### Exercise details:
Drop the pictures and repeat the remaining data exactly.

### Information supplied:
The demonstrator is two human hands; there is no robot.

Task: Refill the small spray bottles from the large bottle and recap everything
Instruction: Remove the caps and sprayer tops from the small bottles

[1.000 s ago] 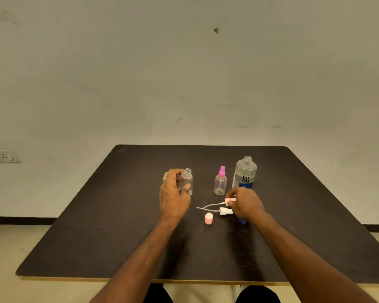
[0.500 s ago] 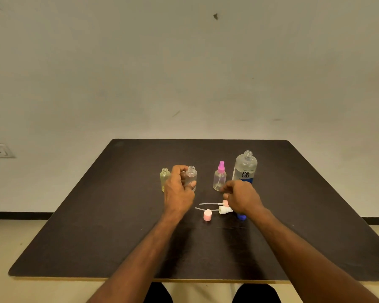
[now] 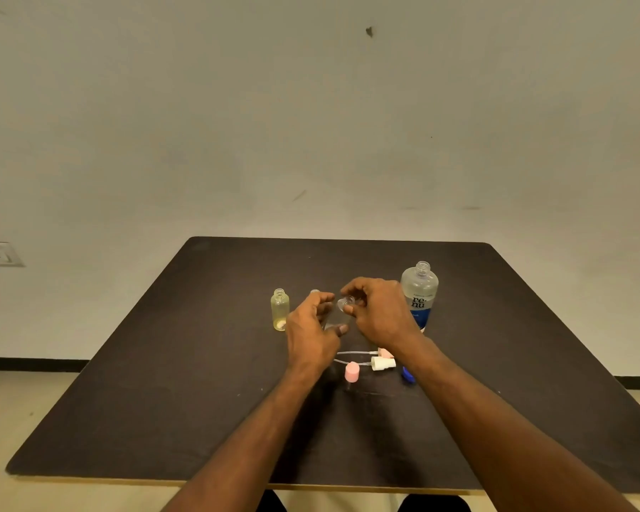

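The right hand [image 3: 379, 314] pinches a clear cap [image 3: 348, 301] mid-tabletop — long axis tilted, just right of the left hand [image 3: 311, 332], whose fingers curl loosely, apparently empty. The large bottle [image 3: 419, 295] stands uncapped toward the right edge.

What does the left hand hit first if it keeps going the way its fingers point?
Likely the small clear bottle just past the left hand, mostly hidden behind it; depth is hard to judge from this one view.

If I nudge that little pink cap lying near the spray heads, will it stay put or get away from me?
The small pink cylindrical cap looks like light plastic, so even a slight push would probably shift it. Its round shape suggests it could roll if tipped onto its side. It sits close to the white spray head, which it might bump.
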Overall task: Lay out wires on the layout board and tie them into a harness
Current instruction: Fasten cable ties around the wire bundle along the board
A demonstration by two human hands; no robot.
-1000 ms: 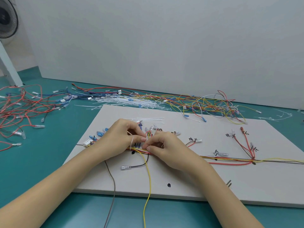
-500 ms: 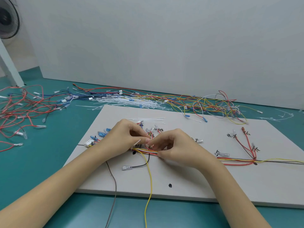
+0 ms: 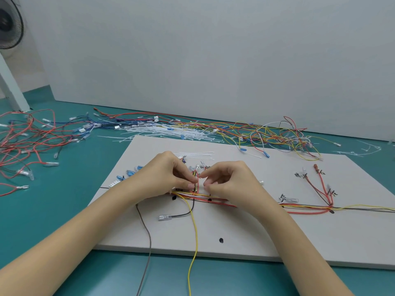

### Response:
The demonstrator is two human hands; there is no robot.

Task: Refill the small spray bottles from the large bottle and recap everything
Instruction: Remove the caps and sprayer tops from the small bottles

[1.000 s ago] 
[0.500 s ago] 
[now] 

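The right hand [image 3: 379, 314] pinches a clear cap [image 3: 348, 301] mid-tabletop — long axis tilted, just right of the left hand [image 3: 311, 332], whose fingers curl loosely, apparently empty. The large bottle [image 3: 419, 295] stands uncapped toward the right edge.

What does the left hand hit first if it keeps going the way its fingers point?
Likely the small clear bottle just past the left hand, mostly hidden behind it; depth is hard to judge from this one view.

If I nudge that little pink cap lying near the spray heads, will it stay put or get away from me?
The small pink cylindrical cap looks like light plastic, so even a slight push would probably shift it. Its round shape suggests it could roll if tipped onto its side. It sits close to the white spray head, which it might bump.
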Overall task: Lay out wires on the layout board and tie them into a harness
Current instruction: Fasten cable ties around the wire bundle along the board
A demonstration by two human hands; no robot.
-1000 ms: 
-500 ms: 
+0 ms: 

No further response is required.